# Your instructions
The listing is to be printed word for word, pictures omitted.

##########

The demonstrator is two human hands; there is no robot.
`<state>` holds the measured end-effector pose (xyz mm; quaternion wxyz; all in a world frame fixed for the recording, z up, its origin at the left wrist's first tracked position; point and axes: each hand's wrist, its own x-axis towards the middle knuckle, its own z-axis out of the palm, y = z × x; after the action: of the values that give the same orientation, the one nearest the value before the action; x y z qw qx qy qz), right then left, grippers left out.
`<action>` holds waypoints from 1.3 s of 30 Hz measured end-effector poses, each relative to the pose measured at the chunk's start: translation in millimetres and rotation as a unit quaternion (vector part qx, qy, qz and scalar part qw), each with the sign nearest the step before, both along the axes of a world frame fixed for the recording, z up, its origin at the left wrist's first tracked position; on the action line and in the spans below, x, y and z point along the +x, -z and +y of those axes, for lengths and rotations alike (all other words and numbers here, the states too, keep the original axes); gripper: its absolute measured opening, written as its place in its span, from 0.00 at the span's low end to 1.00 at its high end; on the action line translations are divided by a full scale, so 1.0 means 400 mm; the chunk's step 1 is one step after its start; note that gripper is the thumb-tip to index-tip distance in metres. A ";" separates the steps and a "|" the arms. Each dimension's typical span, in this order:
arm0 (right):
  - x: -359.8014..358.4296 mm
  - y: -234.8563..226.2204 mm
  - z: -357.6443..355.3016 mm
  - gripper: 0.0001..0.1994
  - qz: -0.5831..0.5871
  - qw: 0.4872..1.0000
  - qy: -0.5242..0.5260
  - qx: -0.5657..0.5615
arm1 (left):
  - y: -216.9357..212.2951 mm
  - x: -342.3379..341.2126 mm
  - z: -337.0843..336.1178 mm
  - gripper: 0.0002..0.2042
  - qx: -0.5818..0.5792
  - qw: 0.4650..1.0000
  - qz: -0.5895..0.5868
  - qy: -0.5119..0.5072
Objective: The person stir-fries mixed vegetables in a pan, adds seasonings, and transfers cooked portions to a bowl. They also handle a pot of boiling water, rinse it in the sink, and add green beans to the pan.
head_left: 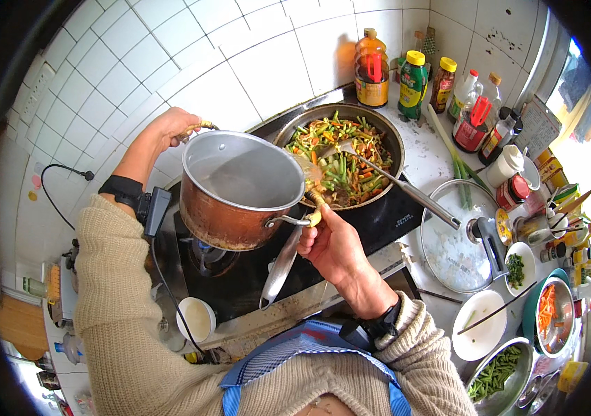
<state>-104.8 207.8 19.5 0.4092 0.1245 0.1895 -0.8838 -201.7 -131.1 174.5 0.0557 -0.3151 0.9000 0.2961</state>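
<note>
Head view, looking down: a deep, copper-brown pot [216, 216] is held above the left part of a black cooktop [240, 286], its mouth close by the left rim of a wide frying pan [396, 139], which sits at the cooktop's back edge. The left grip [170, 129], a bare hand, is closed round the pot's far-left handle; the right grip [338, 248], also bare, is closed on the near-right handle, thumb on top.

Judging by how things lie, cut vegetables [327, 132] are already in the pan, a metal spatula [420, 193] leaning among them. The pot looks lifted off its burner [209, 262] and is not yet set down. Whether liquid is leaving its lip cannot be told. Orange shreds [547, 307] and green beans [495, 373] remain in bowls toward the near right corner of the white surface [420, 165].

The pot's mouth faces up, seemingly tipped rightward to the pan; the line through its handles runs from back left to front right
</note>
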 end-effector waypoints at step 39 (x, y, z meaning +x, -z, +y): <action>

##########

# Written solution
The demonstrator is two human hands; there is no robot.
`<state>` holds the measured end-effector pose (xyz mm; quaternion wxyz; all in a world frame fixed for the recording, z up, its origin at the left wrist's first tracked position; point and axes: each hand's wrist, its own x-axis towards the middle knuckle, its own z-axis out of the palm, y = z × x; after the action: of the values that give the same orientation, the one nearest the value before the action; x y z qw qx qy qz), right then left, grippers left out.
`<action>` holds waypoints from 1.3 s of 30 Hz measured end-effector poses, each relative to the pose measured at the chunk's start: translation in millimetres and rotation as a unit quaternion (vector part qx, qy, qz and scalar part qw), each with the sign nearest the step before, both along the axes of a world frame fixed for the recording, z up, its origin at the left wrist's first tracked position; on the action line and in the spans below, x, y and z point along the +x, -z and +y of those axes, for lengths and rotations alike (all other words and numbers here, the states too, keep the original axes); gripper: its absolute measured opening, written as its place in its span, from 0.00 at the span's low end to 1.00 at its high end; on the action line translations are divided by a full scale, so 1.0 means 400 mm; the chunk's step 1 is one step after its start; note that gripper is the thumb-tip to index-tip distance in metres. A ";" separates the steps and a "|" the arms. Each dimension's typical span, in this order:
arm0 (right):
  - x: -359.8014..358.4296 mm
  - y: -234.8563..226.2204 mm
  - z: -357.6443..355.3016 mm
  - gripper: 0.0001..0.1994
  - qz: -0.5831..0.5871
  - qw: 0.4872..1.0000
  - qy: -0.5242..0.5260
  - qx: -0.5657..0.5615
arm1 (left):
  - y: -216.9357..212.2951 mm
  - x: -342.3379..341.2126 mm
  - z: -337.0843..336.1178 mm
  - gripper: 0.0002..0.2042
  - qx: -0.5818..0.5792
  - qw: 0.4650..1.0000
  - qz: -0.5895..0.5868
  - qy: -0.5119..0.5072
Objective: The person stir-fries mixed vegetables in a pan, adds seasonings, and transfers cooked portions to a bowl. They also handle a pot of boiling water, rinse it in the sink, and add green beans to the pan.
head_left: 
<state>-104.8 207.8 19.5 0.4092 0.1245 0.1895 -0.8838 -201.7 -131.1 174.5 0.0557 -0.3151 0.9000 0.2961</state>
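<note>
Head view, looking down: a deep, copper-brown pot [216, 216] is held above the left part of a black cooktop [240, 286], its mouth close by the left rim of a wide frying pan [396, 139], which sits at the cooktop's back edge. The left grip [170, 129], a bare hand, is closed round the pot's far-left handle; the right grip [338, 248], also bare, is closed on the near-right handle, thumb on top.

Judging by how things lie, cut vegetables [327, 132] are already in the pan, a metal spatula [420, 193] leaning among them. The pot looks lifted off its burner [209, 262] and is not yet set down. Whether liquid is leaving its lip cannot be told. Orange shreds [547, 307] and green beans [495, 373] remain in bowls toward the near right corner of the white surface [420, 165].

The pot's mouth faces up, seemingly tipped rightward to the pan; the line through its handles runs from back left to front right
</note>
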 end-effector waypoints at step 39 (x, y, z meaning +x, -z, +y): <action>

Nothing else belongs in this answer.